Cole was born in the very heart of the industrial revolution, an English coal town so polluted that people had trouble breathing in the open air. 

When Cole painted “The Oxbow,” the nation’s president was Andrew Jackson, known for his imperial style of governing, his support for slavery, and for the forced removal of Native Americans from their traditional lands. Cole hated Jackson and mocked him in another of his famous paintings, “The Consummation of Empire,” the third in his five-painting series “The Course of Empire.” That allegorical series (see link above) illustrates the rise and fall of Empires; it begins with an Edenic paradise and ends in downfall, with civilization in ruins, defeated by time and eternity, being reclaimed by nature. Cole completed it the same year he did “The Oxbow.”

Did it look the way Cole painted it?
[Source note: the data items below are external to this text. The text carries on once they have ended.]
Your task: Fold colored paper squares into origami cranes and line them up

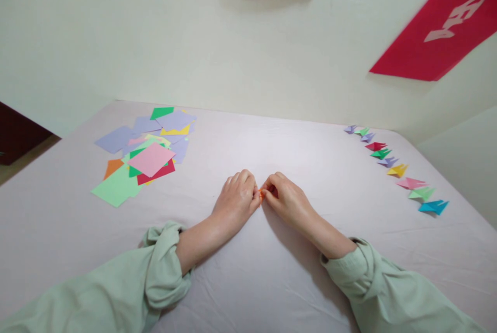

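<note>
Pale-green sleeves (pixel 166 265); 2 hands (pixel 236 196) pinching small orange paper (pixel 261 197), mostly hidden.

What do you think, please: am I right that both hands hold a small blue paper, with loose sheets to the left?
In the head view, the small paper is orange, not blue; the left hand and right hand hold it, with loose sheets to the left.

Can barely make out the orange paper (pixel 261 196), mostly hidden between left hand (pixel 237 195) and right hand (pixel 288 198). Cannot see the whole red banner (pixel 417 51), cut off beyond the right hand.
</note>
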A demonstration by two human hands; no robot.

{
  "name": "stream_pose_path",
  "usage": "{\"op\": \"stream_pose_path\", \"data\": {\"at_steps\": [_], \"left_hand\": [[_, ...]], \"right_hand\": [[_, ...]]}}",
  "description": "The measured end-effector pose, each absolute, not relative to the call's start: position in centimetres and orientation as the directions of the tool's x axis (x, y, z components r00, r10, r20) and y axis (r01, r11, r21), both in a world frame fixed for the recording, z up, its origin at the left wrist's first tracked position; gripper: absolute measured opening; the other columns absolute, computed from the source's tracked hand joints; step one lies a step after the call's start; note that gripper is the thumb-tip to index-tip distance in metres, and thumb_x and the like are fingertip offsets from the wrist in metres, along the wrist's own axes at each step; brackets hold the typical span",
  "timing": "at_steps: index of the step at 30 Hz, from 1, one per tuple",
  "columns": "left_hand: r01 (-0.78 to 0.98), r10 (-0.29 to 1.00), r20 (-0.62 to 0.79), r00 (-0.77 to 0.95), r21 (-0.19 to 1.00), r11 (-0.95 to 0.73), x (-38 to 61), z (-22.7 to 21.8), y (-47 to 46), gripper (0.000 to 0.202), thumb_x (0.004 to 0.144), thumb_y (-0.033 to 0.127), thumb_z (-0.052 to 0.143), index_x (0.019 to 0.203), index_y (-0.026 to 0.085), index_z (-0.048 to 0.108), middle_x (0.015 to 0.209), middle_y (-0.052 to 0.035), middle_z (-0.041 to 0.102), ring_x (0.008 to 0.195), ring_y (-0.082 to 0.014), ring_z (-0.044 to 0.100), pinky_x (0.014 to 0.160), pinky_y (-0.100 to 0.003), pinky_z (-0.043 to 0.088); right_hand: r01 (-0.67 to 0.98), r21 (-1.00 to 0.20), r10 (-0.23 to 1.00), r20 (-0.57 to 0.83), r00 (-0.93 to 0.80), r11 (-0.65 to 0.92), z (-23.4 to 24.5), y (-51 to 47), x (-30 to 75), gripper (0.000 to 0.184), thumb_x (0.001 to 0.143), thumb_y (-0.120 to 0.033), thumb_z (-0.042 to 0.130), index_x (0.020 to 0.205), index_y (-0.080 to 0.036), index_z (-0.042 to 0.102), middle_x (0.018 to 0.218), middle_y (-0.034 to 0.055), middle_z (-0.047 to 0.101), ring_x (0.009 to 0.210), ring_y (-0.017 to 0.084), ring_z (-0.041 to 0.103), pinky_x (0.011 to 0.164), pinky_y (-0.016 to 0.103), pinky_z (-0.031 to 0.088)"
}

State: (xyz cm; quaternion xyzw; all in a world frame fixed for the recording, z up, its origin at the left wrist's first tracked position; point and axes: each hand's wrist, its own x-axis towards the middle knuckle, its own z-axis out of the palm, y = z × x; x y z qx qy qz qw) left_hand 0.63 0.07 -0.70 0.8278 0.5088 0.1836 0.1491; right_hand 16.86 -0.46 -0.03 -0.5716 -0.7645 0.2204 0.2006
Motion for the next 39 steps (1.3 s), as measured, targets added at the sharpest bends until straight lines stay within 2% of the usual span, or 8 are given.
{"op": "stream_pose_path", "data": {"at_steps": [3, 8, 15, 31, 35, 39], "left_hand": [[0.795, 0.903, 0.152, 0.401, 0.433, -0.425, 0.7, -0.7, 0.1, 0.008, 0.087, 0.017, 0.049, 0.080, 0.019, 0.051, 0.094, -0.0041, 0.055, 0.090, -0.0191, 0.052, 0.082, -0.034, 0.042], [0.808, 0.907, 0.153, 0.393, 0.413, -0.420, 0.8, -0.8, 0.0, 0.008, 0.088, 0.017, 0.048, 0.081, 0.019, 0.051, 0.094, -0.0046, 0.055, 0.089, -0.0192, 0.052, 0.082, -0.034, 0.042], [0.829, 0.902, 0.149, 0.406, 0.354, -0.432, 0.9, -0.5, 0.0, 0.008, 0.088, 0.018, 0.048, 0.081, 0.018, 0.051, 0.093, -0.0056, 0.055, 0.088, -0.0202, 0.051, 0.080, -0.034, 0.042], [0.822, 0.891, 0.158, 0.426, 0.345, -0.454, 0.8, -0.7, 0.1, 0.005, 0.086, 0.017, 0.051, 0.081, 0.018, 0.050, 0.094, -0.0058, 0.055, 0.087, -0.0206, 0.051, 0.079, -0.035, 0.042], [0.816, 0.897, 0.161, 0.413, 0.373, -0.442, 0.8, -0.8, 0.2, 0.007, 0.087, 0.016, 0.051, 0.080, 0.018, 0.051, 0.092, -0.0053, 0.056, 0.087, -0.0204, 0.052, 0.080, -0.035, 0.042], [0.763, 0.896, 0.181, 0.406, 0.473, -0.441, -0.2, -0.5, 0.3, 0.008, 0.087, 0.015, 0.050, 0.081, 0.019, 0.051, 0.090, -0.0040, 0.056, 0.086, -0.0190, 0.053, 0.078, -0.034, 0.044]], "right_hand": [[0.737, -0.622, 0.954, 0.054, -0.296, 0.264, -0.1, -0.3, 17.4, 0.013, 0.082, -0.007, 0.052, 0.080, -0.018, 0.058, 0.081, 0.0006, 0.056, 0.073, 0.013, 0.054, 0.067, 0.024, 0.038], [0.727, -0.631, 0.953, 0.067, -0.296, 0.270, 0.1, -0.4, 17.4, 0.015, 0.081, -0.005, 0.052, 0.079, -0.018, 0.059, 0.080, 0.0006, 0.056, 0.072, 0.013, 0.054, 0.067, 0.025, 0.039], [0.739, -0.624, 0.959, 0.061, -0.277, 0.254, 0.1, -0.6, 17.1, 0.013, 0.083, -0.007, 0.053, 0.079, -0.018, 0.059, 0.081, 0.0011, 0.055, 0.072, 0.013, 0.053, 0.066, 0.025, 0.039], [0.776, -0.574, 0.960, 0.067, -0.272, 0.260, 0.3, -1.0, 16.6, 0.011, 0.083, -0.007, 0.055, 0.082, -0.018, 0.058, 0.084, 0.0023, 0.056, 0.074, 0.014, 0.054, 0.068, 0.025, 0.042], [0.797, -0.549, 0.964, 0.065, -0.259, 0.251, 0.1, -1.0, 16.5, 0.009, 0.083, -0.009, 0.056, 0.081, -0.018, 0.057, 0.084, 0.0025, 0.056, 0.074, 0.014, 0.054, 0.067, 0.025, 0.041], [0.800, -0.546, 0.964, 0.060, -0.260, 0.249, 0.3, -1.0, 16.5, 0.009, 0.083, -0.009, 0.056, 0.081, -0.018, 0.057, 0.084, 0.0027, 0.056, 0.074, 0.014, 0.054, 0.067, 0.025, 0.040]]}}
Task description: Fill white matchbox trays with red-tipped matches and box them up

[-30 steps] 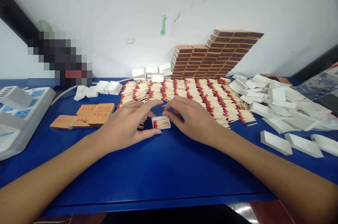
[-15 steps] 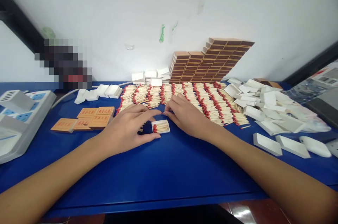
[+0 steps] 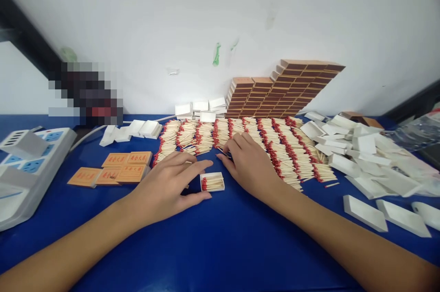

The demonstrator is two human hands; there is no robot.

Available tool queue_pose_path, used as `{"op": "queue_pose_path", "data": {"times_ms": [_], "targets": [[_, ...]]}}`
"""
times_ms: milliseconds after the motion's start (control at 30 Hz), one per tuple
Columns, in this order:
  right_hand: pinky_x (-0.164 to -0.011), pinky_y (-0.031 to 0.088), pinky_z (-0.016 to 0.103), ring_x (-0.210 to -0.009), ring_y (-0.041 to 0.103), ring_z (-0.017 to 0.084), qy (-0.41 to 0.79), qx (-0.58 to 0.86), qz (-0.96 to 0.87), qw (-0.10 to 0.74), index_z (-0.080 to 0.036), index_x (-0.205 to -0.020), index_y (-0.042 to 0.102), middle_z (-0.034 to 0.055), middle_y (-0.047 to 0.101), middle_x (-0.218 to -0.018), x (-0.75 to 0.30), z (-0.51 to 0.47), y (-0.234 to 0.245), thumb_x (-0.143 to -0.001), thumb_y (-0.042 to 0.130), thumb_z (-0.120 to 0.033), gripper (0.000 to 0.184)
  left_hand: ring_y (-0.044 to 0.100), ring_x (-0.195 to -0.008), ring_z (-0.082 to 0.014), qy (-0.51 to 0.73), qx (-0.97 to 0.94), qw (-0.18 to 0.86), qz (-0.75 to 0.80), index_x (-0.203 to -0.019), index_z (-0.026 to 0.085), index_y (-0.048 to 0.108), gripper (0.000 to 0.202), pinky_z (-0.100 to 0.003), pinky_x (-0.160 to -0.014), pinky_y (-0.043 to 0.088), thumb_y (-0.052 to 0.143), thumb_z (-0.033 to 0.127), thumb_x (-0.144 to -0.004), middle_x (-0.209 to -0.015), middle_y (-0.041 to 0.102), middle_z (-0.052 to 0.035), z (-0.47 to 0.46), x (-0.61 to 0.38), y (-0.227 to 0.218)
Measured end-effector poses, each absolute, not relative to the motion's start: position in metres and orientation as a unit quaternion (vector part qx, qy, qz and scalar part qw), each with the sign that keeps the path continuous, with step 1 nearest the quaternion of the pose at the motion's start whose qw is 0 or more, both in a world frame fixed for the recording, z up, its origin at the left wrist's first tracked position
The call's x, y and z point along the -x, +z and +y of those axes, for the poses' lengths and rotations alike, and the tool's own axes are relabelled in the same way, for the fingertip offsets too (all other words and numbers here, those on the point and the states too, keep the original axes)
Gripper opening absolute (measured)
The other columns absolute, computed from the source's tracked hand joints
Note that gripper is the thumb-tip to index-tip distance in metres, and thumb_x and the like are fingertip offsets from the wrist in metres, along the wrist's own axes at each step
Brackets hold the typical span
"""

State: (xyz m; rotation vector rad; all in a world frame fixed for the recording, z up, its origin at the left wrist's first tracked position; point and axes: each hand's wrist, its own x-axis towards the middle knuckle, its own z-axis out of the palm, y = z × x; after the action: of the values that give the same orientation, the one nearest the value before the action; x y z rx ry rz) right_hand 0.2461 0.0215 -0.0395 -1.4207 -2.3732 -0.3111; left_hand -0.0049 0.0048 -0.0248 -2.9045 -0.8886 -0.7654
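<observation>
A small white matchbox tray (image 3: 220, 175) partly filled with red-headed matches (image 3: 213, 184) lies flat on the blue table. My left hand (image 3: 172, 179) curves around the tray's left end, thumb and index finger apart, with nothing gripped between them. A few bits, too small to make out, lie under its palm. My right hand (image 3: 249, 163) rests at the near edge of long rows of loose matches (image 3: 202, 136). Its fingers bend down among the match heads, and a small gap shows between thumb and index finger. The other fingertips are hidden.
Orange matchboxes (image 3: 132, 173) lie left of my left hand, near a power strip (image 3: 51, 168). Closed matchboxes are stacked (image 3: 275, 95) against the wall. White trays (image 3: 369, 145) are heaped at the right, with more white trays (image 3: 137, 128) at the back left.
My right hand has drawn slightly back toward the match rows, and its thumb has parted from the fingers. My left hand stays by the tray. The whole view has tilted upward slightly.
</observation>
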Motion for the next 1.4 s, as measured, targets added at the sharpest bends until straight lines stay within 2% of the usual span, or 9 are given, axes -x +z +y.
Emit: {"op": "queue_pose_path", "data": {"times_ms": [133, 233, 400, 567, 667, 767, 900, 1300, 1400], "targets": [[-0.091, 0.05, 0.045, -0.098, 0.059, 0.031, -0.09, 0.503, -0.842, 0.172, -0.017, -0.096, 0.069, 0.0153, 0.07, -0.1, -0.249, 0.022, -0.042, -0.11, 0.054, -0.031, 0.025, 0.069, -0.117, -0.0305, -0.249, 0.925, 0.0, -0.288, -0.142, 0.016, 0.065, 0.057, -0.045, -0.1, 0.06, 0.077, 0.048, -0.096, -0.119, 0.075, -0.014, 0.004, 0.003, -0.021], [-0.092, 0.05, 0.044, -0.096, 0.061, 0.029, -0.085, 0.497, -0.846, 0.175, -0.018, -0.095, 0.069, 0.0141, 0.071, -0.099, -0.252, 0.021, -0.044, -0.11, 0.055, -0.031, 0.024, 0.066, -0.116, -0.0328, -0.229, 0.929, 0.004, -0.291, -0.13, 0.015, 0.073, 0.053, -0.051, -0.104, 0.056, 0.078, 0.052, -0.093, -0.113, 0.074, -0.0135, 0.007, -0.001, -0.016], [-0.089, 0.05, 0.039, -0.097, 0.064, 0.026, -0.05, 0.496, -0.852, 0.16, -0.017, -0.095, 0.069, 0.0123, 0.072, -0.1, -0.256, 0.023, -0.038, -0.108, 0.062, -0.03, 0.019, 0.063, -0.102, -0.0301, -0.166, 0.944, -0.001, -0.287, -0.097, 0.018, 0.081, 0.034, -0.047, -0.092, 0.054, 0.074, 0.051, -0.093, -0.097, 0.071, -0.01, 0.023, -0.009, -0.004], [-0.085, 0.048, 0.035, -0.098, 0.066, 0.025, 0.022, 0.5, -0.86, 0.1, -0.017, -0.09, 0.068, 0.0108, 0.073, -0.097, -0.262, 0.028, -0.013, -0.106, 0.066, -0.028, 0.019, 0.065, -0.095, -0.0287, -0.111, 0.949, -0.013, -0.294, -0.091, 0.018, 0.081, 0.032, -0.043, -0.088, 0.052, 0.078, 0.049, -0.088, -0.089, 0.071, -0.0088, 0.042, -0.019, 0.009], [-0.083, 0.047, 0.034, -0.099, 0.065, 0.024, 0.038, 0.501, -0.859, 0.103, -0.018, -0.089, 0.066, 0.0101, 0.072, -0.098, -0.269, 0.026, -0.004, -0.106, 0.066, -0.026, 0.019, 0.064, -0.092, -0.0287, -0.116, 0.945, -0.023, -0.305, -0.085, 0.019, 0.081, 0.032, -0.043, -0.085, 0.051, 0.08, 0.051, -0.086, -0.083, 0.071, -0.008, 0.045, -0.023, 0.011], [-0.081, 0.046, 0.033, -0.099, 0.064, 0.024, 0.046, 0.506, -0.851, 0.133, -0.019, -0.09, 0.064, 0.0094, 0.071, -0.1, -0.28, 0.019, -0.002, -0.105, 0.065, -0.026, 0.017, 0.063, -0.09, -0.0278, -0.138, 0.937, -0.05, -0.315, -0.084, 0.02, 0.082, 0.031, -0.04, -0.08, 0.05, 0.081, 0.052, -0.084, -0.077, 0.068, -0.0063, 0.042, -0.022, 0.006], [-0.079, 0.045, 0.034, -0.092, 0.062, 0.023, 0.061, 0.482, -0.859, 0.163, -0.021, -0.088, 0.062, 0.0072, 0.069, -0.096, -0.285, 0.011, -0.008, -0.106, 0.064, -0.03, 0.02, 0.064, -0.089, -0.0259, -0.162, 0.932, -0.069, -0.318, -0.088, 0.021, 0.082, 0.031, -0.04, -0.082, 0.051, 0.082, 0.052, -0.083, -0.081, 0.07, -0.0055, 0.038, -0.014, 0.0], [-0.086, 0.049, 0.038, -0.101, 0.062, 0.026, 0.001, 0.477, -0.85, 0.225, -0.02, -0.099, 0.065, 0.0093, 0.069, -0.103, -0.272, 0.011, -0.037, -0.103, 0.07, -0.033, 0.015, 0.062, -0.087, -0.0238, -0.172, 0.932, -0.083, -0.308, -0.098, 0.022, 0.084, 0.036, -0.037, -0.077, 0.048, 0.08, 0.057, -0.089, -0.082, 0.065, -0.0044, 0.035, -0.01, -0.009], [-0.084, 0.048, 0.037, -0.099, 0.061, 0.025, 0.016, 0.476, -0.852, 0.22, -0.02, -0.096, 0.065, 0.0083, 0.068, -0.1, -0.276, 0.015, -0.04, -0.105, 0.068, -0.03, 0.014, 0.062, -0.086, -0.0233, -0.182, 0.933, -0.078, -0.302, -0.097, 0.022, 0.084, 0.036, -0.037, -0.076, 0.048, 0.08, 0.057, -0.089, -0.081, 0.066, -0.0045, 0.035, -0.01, -0.009]]}}
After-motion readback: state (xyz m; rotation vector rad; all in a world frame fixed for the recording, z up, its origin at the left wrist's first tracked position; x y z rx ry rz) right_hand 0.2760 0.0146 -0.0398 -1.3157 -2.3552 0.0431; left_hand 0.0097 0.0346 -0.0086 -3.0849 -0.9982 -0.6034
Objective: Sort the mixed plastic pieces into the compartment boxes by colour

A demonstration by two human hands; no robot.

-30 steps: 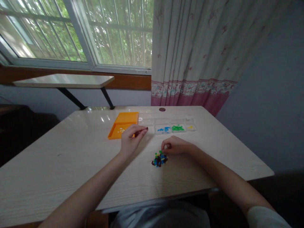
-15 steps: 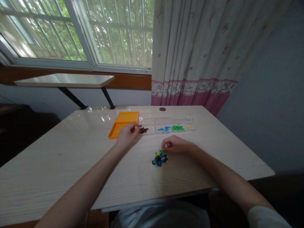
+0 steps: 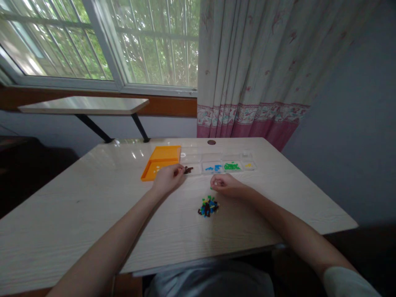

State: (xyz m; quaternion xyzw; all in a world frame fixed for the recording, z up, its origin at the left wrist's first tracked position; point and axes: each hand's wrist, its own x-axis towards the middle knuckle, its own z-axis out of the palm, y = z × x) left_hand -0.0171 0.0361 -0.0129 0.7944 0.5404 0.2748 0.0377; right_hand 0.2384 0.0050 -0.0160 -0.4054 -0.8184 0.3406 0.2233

Yes and No. This is a photo from a stereo-view of The Oxbow from Mount Holyoke circa 1870. The river has shifted significantly, but Cole also rearranged perspective to suit his composition and his message.

The Connecticut River today, from a point on Mount Holyoke near where Cole made his sketches.

Cole’s oil sketch of “The Oxbow” (above) in which he created the question mark (not present in his pencil sketch below) by including a woman with a parasol.

Cole was a poet at heart, a master who leavened his paintings with meaning. Most of the Hudson River School movement that he inspired completely missed or ignored his work’s depth, but Cole loved symbolism, visual rhymes, and ambiguities.

To drive the point home even more clearly, Cole published, also in 1836, his “Essay on American Scenery,” a manifesto for why art matters to politics and economics, in American Monthly magazine. Within its pages, as well as on his easel, he posted a warning that rings as true, if not more so, as it did while he was alive:

“In this age,” wrote Cole, “a meager utilitarianism seems ready to absorb every feeling and sentiment, and what is sometimes called improvement in its march makes us fear that the bright and tender flowers of the imagination shall all be crushed beneath its iron tramp.”

Here’s to treading lightly.

Postscript 

If you harbor any doubt that Cole was really hiding symbols and secret meanings in his work, consider 1833’s “The Titan’s Goblet,” which hangs alongside “The Oxbow” at the Metropolitan Museum in New York. 

Thomas Cole, “The Titan’s Goblet,” 1833, oil on canvas, 49.2 cm × 41 cm

A giant drinking cup visually modeled after the “World Tree” of Norse mythology rises from (or rests upon) the land, catching the sun’s rays. (The Sun was a Titan in Greek Mythology by the way.)

The Metropolitan Museum calls it Cole’s most mysterious, a work that “defies full explanation,” a landscape within a landscape: the fantastical goblet stands on conventional terrain, but its inhabitants live along its rim in an idyllic world all their own. Lush verdure covers the brim, broken only by two tiny buildings, a Greek temple, and an Italian palace. Where the water spills to the ground below, grass and a more rudimentary civilization springs up. Multiple interpretations abound. 

Perhaps the “world within the world” is meant to convey a relationship between time and eternity, the real and the imaginary. Maybe it’s a painting of the elevated but vanished peace and beauty of the ancient classical world and, below it, the “new” world of Cole’s time evolving in its shadow. 

But even if so, what is Cole saying? It’s one of those paintings you have to interpret for yourself. And why not? After all, as Henry David Thoreau once said, “This world is but a canvas to our imagination.”